3D Printer Reviews
Update - we now use the more reliable ATOM printer for all our masters and prototyping.
If you have been keeping up with my current life project Mirai Suenaga Smart Doll then you will know that 3D printing has played a vital part of the production process.
Today we are going to take a look at our new Form1 3D printer by Formlabs and how it plays a part in the production of our hand made doll.
To be honest I thought we were never going to receive the printer after backing the Kickstarter project in October 2012 - a year later and there was still no sign of the printer being shipped and all Formlabs would say is "its going to ship" - but after a while it looks like they got bored and they stopped sending replies. For example I got this mail in Feb 2013 after I payed 390 USD for shipping - the mail clearly stated "Ships Immediately."
Formlabs were kind enough however to give me coupons to buy discounted resin - for a printer that I didn't have. Maybe they wanted me to drink it ^^;
Then out of the blue, a Fedex guy turned up on my doorstep over a year later - he charged me 30000 yen import tax and handed me a huge box - it was the Form1 printer.
By the time the Form1 arrived however, I had already done the bulk of the printing using external 3D printing services such as Digimode in Kagurazaka ><
But Mirai still needs accessories too and we have been using the Form1 since its arrival to make this n that. An small object that would have previously cost me 300 USD to print externally now costs about 5 - 10 USD in resin costs.
Having our own 3D printer in the office helps speed up the production process and enables us to save costs at the same time.
We use a variety of 3D software to create the data such as Autocad Inventor, SolidWorks, Maya, 3ds Max and ZBrush. We then export to STL (STereoLithography) format and open it with the Form1 software called PreForm available on both Mac and Windows.
The gray bit below the hand are the Support Structures which is generated by the software depending on various settings.

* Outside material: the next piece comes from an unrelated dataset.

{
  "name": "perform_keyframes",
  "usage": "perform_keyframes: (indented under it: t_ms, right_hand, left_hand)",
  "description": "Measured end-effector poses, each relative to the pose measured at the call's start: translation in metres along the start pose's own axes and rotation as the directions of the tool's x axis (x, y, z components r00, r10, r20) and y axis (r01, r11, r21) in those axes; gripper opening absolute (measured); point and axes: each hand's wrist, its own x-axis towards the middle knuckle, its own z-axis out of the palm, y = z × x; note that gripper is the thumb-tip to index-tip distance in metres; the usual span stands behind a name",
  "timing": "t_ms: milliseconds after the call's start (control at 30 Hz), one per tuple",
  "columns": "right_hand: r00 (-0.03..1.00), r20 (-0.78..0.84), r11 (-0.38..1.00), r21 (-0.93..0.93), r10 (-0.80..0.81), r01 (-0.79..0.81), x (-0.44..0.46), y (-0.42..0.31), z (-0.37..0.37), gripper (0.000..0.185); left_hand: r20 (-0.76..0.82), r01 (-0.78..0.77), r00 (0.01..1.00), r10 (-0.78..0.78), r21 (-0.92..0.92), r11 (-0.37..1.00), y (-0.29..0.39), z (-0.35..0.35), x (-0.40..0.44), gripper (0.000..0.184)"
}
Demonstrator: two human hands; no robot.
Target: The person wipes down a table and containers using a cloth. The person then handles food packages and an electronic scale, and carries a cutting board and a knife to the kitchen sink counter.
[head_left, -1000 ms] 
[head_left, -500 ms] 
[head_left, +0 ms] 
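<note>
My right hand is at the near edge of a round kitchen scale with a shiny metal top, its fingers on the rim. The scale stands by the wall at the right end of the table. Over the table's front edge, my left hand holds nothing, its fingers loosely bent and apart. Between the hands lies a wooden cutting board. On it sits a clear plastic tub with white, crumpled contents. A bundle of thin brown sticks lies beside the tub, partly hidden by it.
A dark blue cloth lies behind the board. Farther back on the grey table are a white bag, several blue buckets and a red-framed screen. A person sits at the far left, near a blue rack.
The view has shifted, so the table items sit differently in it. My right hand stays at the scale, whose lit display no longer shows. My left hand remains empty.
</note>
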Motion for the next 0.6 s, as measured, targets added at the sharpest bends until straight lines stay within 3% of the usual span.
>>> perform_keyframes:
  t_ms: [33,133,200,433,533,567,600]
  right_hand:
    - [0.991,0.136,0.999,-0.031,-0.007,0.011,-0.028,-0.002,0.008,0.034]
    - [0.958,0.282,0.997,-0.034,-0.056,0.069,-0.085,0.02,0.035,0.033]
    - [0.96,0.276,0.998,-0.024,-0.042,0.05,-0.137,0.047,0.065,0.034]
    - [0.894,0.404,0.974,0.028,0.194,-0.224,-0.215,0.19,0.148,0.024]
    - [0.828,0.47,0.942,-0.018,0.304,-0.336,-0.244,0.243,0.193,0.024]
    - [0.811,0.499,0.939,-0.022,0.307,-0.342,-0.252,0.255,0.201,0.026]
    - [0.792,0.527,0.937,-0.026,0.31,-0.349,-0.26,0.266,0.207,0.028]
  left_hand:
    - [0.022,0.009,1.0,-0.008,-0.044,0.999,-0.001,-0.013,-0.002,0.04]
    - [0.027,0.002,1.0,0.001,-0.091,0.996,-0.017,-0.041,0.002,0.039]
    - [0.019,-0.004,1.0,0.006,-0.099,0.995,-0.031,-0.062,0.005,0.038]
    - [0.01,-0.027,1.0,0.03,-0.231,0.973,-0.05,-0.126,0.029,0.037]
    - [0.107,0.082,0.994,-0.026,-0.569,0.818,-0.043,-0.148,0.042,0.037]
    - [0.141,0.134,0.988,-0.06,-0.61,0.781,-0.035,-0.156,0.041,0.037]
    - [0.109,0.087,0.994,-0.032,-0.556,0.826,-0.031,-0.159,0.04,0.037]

The software is pretty simple to use - a few clicks to change the orientation of the object (if needed) and create the Support Structures. Once thats done just attach your computer to the Form1 via the provided USB cable and send data to the printer - the computer can then be removed once the data has been uploaded to the printer.
This is the Form Finish Kit thats provided with the Form1 printer.

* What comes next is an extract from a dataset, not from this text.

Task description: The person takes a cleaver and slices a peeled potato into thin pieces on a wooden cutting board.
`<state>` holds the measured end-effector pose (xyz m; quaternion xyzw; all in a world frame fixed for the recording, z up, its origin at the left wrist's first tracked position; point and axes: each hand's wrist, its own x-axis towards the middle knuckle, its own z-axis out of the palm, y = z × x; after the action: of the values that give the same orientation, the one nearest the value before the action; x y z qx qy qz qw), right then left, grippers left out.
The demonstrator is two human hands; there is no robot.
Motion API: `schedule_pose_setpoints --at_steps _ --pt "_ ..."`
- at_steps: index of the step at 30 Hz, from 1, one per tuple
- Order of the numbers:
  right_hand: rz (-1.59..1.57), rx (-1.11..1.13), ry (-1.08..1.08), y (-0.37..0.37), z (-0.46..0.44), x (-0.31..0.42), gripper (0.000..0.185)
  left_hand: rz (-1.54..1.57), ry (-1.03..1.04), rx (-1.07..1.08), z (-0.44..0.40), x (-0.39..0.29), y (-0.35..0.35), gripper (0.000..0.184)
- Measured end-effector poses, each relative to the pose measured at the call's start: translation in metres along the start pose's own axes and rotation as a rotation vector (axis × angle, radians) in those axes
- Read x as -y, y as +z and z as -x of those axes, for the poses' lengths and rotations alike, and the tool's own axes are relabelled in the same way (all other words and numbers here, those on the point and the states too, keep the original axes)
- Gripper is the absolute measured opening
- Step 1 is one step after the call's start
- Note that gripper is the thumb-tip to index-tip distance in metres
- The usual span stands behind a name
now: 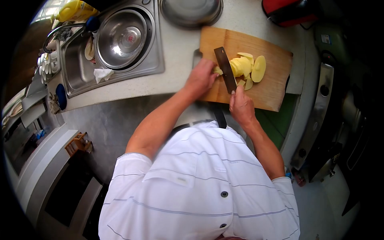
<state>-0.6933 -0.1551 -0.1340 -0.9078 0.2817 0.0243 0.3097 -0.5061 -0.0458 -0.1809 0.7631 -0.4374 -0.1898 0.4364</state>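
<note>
My right hand (242, 106) is closed around the handle end of a cleaver (226, 68), whose broad dark blade stands edge-down over a wooden cutting board (266, 94). On the blade's left side, my left hand (202, 78) has its fingers bent together around a small pale yellow piece of potato (217, 71), mostly covered by the fingertips. To the right of the blade lies an overlapping pile of potato slices (242, 66). One large oval slice (259, 69) rests at the right of that pile.
A metal sink (74, 66) at the left holds a steel basin (124, 38). A crumpled white cloth (103, 75) lies on the sink's front rim. Behind the board sits a round metal pan or lid (191, 12). A red and black appliance (286, 12) stands at the back right.
</note>
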Motion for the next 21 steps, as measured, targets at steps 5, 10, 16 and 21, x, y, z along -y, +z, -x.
schedule_pose_setpoints --at_steps 5,10,16,21 --pt "-0.018 -0.022 0.016 -0.001 0.005 -0.003 0.015 -0.186 -0.053 0.089 -0.004 -0.010 0.004 0.026" --pt "0.000 0.043 0.060 -0.007 0.004 -0.004 0.016 -0.210 -0.060 0.072 -0.003 -0.015 0.007 0.021" --pt "-0.084 0.010 -0.023 -0.011 0.003 -0.008 0.015 -0.195 -0.222 0.130 -0.006 -0.020 -0.002 0.020" --pt "-0.097 0.021 0.003 -0.015 0.001 -0.011 0.015 -0.242 -0.087 0.001 -0.004 -0.030 0.005 0.018"
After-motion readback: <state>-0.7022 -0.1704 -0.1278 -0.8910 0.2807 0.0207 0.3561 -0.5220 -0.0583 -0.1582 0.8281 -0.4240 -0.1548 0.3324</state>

While Stereolithography printing produces very detailed objects - there is quite a bit of cleaning to do after and this little station helps you to remove the printed object from the Build Platform and wash it.
While Stereolithography printing produces very detailed objects - there is quite a bit of cleaning to do after and this little station helps you to remove the printed object from the Build Platform and wash it.

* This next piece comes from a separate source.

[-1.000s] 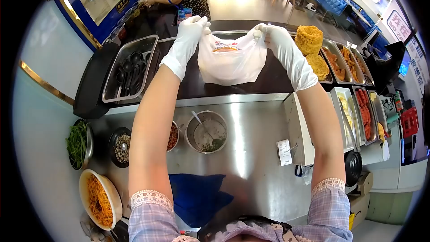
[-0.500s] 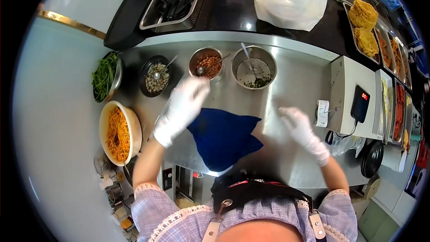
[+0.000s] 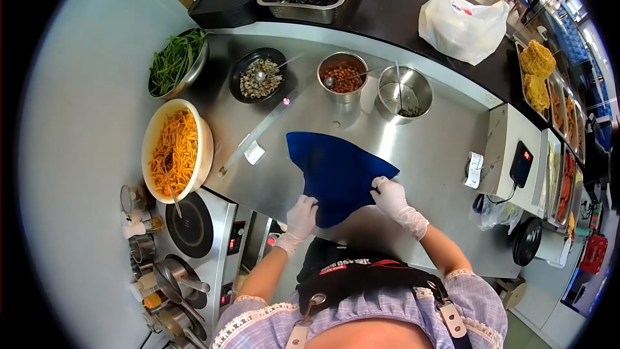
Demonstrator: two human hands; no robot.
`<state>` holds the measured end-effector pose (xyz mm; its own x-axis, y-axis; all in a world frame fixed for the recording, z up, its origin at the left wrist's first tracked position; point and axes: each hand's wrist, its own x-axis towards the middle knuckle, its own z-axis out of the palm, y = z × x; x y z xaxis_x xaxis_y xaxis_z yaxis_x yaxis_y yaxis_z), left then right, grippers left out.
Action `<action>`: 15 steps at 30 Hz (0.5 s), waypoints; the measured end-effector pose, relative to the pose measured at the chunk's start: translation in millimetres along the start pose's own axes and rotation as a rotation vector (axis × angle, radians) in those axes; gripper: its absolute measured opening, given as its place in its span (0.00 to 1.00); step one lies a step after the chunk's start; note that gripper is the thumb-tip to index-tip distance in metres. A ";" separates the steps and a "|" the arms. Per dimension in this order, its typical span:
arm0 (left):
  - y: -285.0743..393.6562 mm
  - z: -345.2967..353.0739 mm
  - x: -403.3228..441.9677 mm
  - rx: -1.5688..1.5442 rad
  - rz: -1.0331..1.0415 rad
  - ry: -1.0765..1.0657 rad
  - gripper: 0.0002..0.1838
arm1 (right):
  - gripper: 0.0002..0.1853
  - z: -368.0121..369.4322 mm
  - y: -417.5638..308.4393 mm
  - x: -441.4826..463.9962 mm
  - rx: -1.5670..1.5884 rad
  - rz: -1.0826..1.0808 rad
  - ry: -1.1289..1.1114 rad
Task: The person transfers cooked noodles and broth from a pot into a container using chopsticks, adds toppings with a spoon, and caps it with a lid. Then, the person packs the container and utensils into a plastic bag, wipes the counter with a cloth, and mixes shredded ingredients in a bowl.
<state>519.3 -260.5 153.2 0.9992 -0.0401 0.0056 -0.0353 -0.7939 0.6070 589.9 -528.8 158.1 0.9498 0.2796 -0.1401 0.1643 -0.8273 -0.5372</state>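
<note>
Change: both hands, which a second ago hold up the bag [image 3: 462,29] by its handles and half a second ago hang free on either side of the cloth [image 3: 339,174], are now down on the cloth. The bag stands apart on the dark ledge [image 3: 394,16], well away from either hand. Bearing on the work, as judged: attention has passed from bag to cloth.

Left hand [image 3: 301,215]: white-gloved; fingers bunched, apparently pinching the cloth's left edge towards the wearer.

Right hand [image 3: 389,199]: white-gloved; fingers curled in, thumb and fingers apparently pinching the right edge, a little farther from the wearer than the left.

Cloth: one, dark blue, plain, with a faint darker patch towards its far left part. Lies on the steel bench [image 3: 445,148], in front of the wearer, its near end by the bench's near edge. Outline uneven: broad far edge running to a corner at either side, sides drawn in at the hands, near end narrower and rounded. Opened out more fully than half a second ago, with no large fold evident; underside hidden.

Round about: beyond the cloth, a small pot [image 3: 343,98] of reddish-brown pieces and a wider pot [image 3: 389,111] with a spoon in it; to the left, well apart, a pale bowl [image 3: 205,148] of orange shreds.
</note>
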 end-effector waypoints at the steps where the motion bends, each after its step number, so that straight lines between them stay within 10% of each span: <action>1: -1.7 -3.3 7.0 -0.035 0.006 0.038 0.07 | 0.07 -5.1 -4.5 4.9 0.021 0.052 -0.025; 15: -22.5 -51.3 118.7 -0.014 0.016 0.457 0.19 | 0.19 -35.6 -65.0 145.3 0.150 -0.010 0.327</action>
<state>639.8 -216.3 181.0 0.9049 0.2223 0.3629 -0.0534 -0.7868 0.6149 726.7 -451.7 202.3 0.9873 0.0965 0.1264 0.1562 -0.7375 -0.6570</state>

Clear resin supplied by Formlabs - available in 1 liter bottles. At 150 USD per bottle, the resin doesnt exatly come across as cost effective but comparing it to what I would normally pay external services then this is actually considered cheap. For the amount I can print with a liter of resin on my Form1, I would have to pay an external service about 250000 yen.
The bottle next to the resin is Isopropyl alcohol that is needed to wash the 3D printed parts. Folks in Japan can get some from Tokyu Hands or Rakuten. You would need about 2 liters depending on the size of your print object.
Resin is poured into the Resin Tank - fill it up depending on the size of your print object. For large objects you would need to fill in the tank periodically as your object is being printed.
The resin is viscous and you should not sniff, touch, drink or spread on toast.
The orange cover reduces the amount of light that hits the resin as exposure to light is what makes it solidify.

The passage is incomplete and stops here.